We will find these jigs — this environmental organisation — working to form us in ways we do not notice in stuff designed to addict us, to automate harmful behaviours — and in things like weight machines at gyms as opposed to free weights that guide our motions along a repeated path to help us develop a muscle.

So what about this habitat? Where we repeatedly come together — habitually — how are we being shaped as we walk through these doors and sit in rows — learning not to look at each other eye to eye, which we saw last week is super important — but to stare at and listen to people up the front — and some of that is feeding into the slow-process part of our brain — the rider of the elephant — and this is important. The rider’s job is to steer things around and decide what skills to develop and how to do that — we focus on hearing from God’s word; and we participate in habits with our bodies — standing and sitting to sing; engaging in prayer, sharing communion — breaking bread together up here, and then eating together downstairs.

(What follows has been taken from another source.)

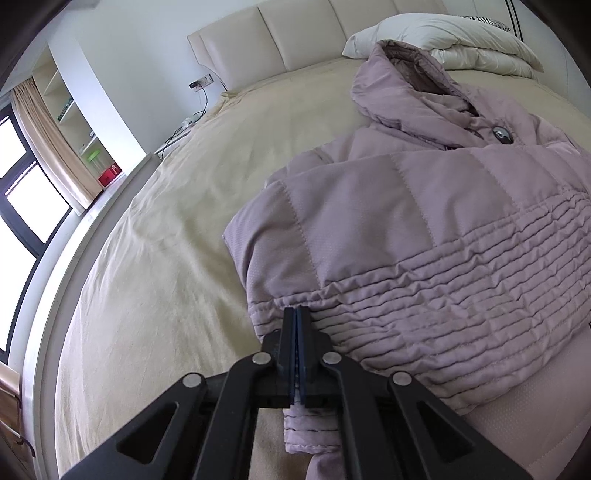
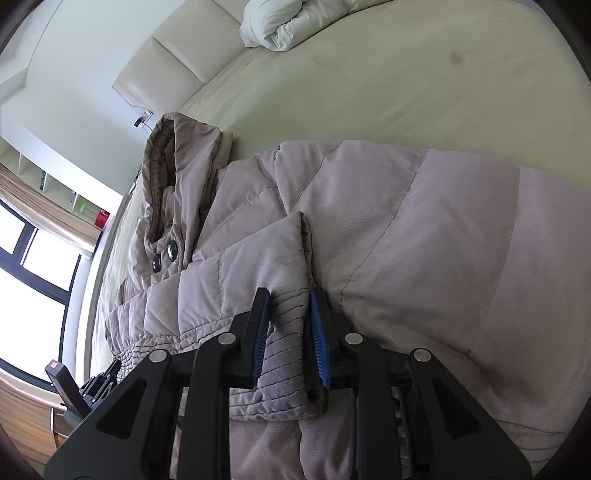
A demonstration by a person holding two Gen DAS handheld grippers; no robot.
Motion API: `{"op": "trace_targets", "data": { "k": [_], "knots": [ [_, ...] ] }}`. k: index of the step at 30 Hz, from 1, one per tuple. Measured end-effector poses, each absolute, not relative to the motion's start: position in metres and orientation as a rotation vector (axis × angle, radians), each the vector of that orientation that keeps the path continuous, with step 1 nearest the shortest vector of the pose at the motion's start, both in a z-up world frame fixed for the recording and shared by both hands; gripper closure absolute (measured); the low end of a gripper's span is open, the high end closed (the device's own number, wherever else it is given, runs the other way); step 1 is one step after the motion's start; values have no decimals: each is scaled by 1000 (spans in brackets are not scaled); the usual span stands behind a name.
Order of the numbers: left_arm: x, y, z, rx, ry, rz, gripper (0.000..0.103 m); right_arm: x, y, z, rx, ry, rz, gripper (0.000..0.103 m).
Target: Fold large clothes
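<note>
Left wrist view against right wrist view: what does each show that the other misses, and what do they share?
Only the left wrist view shows the left tool shut, its tips at the jacket's gathered band, and a zebra-patterned cushion behind the pillow. Only the right wrist view shows the right tool clamped on a ribbed sleeve cuff, plus a second dark button. Both show the mauve hooded jacket on the beige bed, the white pillow, the padded headboard and the window.

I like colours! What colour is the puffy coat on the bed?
The coat is pale mauve-pink, clearest in the left wrist view.
</note>
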State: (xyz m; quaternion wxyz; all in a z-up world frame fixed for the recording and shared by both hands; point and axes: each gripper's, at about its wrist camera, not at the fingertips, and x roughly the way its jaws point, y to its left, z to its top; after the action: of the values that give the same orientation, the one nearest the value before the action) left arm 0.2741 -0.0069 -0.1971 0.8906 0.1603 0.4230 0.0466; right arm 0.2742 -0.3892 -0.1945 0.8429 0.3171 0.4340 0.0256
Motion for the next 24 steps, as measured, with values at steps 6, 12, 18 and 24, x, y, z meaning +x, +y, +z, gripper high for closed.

But what are our jigs? The structures that guide our actions in church life? The pews… the pulpit… the communion table… the baptismal pool… the coffee machine… the tables where we eat together downstairs?

The architecture of this space works to produce behaviours that we repeat that work to produce us.

I wonder how this architecture could shift — or how we could think of our movements through this space — so we are working not just on knowledge but on attachment and joy and skill development — learning the skills of loving others intuitively because we love God intuitively; because we have learned that intuition through practice.

And who are we gathering with? Who are the people forming our habitat? Our household?

If we want our habitats to be jigs that help us learn a skill; set up to make repetitive right action shape us, we want to make sure both the context and the content of what we are trying to form in ourselves — who we are trying to be, with a picture of how we are going to get there — like a trainee carpenter — an apprentice in a workshop, or someone working out in a gym — it helps to have teachers around too. Examples who are part of the furniture; the habitat, and who are teaching us and correcting us as we practice our humanity.

I reckon that is what we see in Acts, as these believers whose hearts are being reformed to be directed to God are devoting themselves to the apostles’ teaching and to time with God in prayer while eating together in houses in this new community. And in Hebrews, the writer is building on this idea that we are located in God’s house now — behind the curtain in the Temple, as we saw last series — we are living in holy space; this is our habitat (Hebrews 10:19–20). We have Jesus as our holy personal trainer; the master builder who is the priestly head of the household of God (Hebrews 10:21), and we are caught up in this exercise of coming to God (Hebrews 10:22) — this is the practice that will shape us most, knowing our hearts have been cleansed; our sins have been forgiven through the blood of Jesus, and we have been cleansed so we can come close to God — and the writer of Hebrews pivots from this to say “OK — the goal is drawing near to God” to the call to “hold unswervingly” to this hope. This is an active thing — a directed thing — “hold this hope” (Hebrews 10:23). This is a practice. Practice hoping because God is faithful.

Our habitat should be jigged up to teach us this skill of hoping; knowing that God is faithful to his promises — and what else? To ‘love and good deeds’ — we spur one another on — encourage one another towards practices that shape us as God’s children. “Love and good deeds” — the stuff Jesus taught and calls us to practice (Hebrews 10:24).

And how do we do this? We stay in the habit of meeting together (Hebrews 10:25); we habitually enter habitats that will shape us in a certain way in our practice of meeting and our practices together — especially the practice of encouraging one another. And why — well — because of where we are going — towards this Day. Now. I almost stopped here. This would have been an easy thing to apply, and to talk about — but the passage keeps going. Verse 26. It is a doozy. I reckon the hardest verse in the New Testament to balance against our understanding of the Gospel.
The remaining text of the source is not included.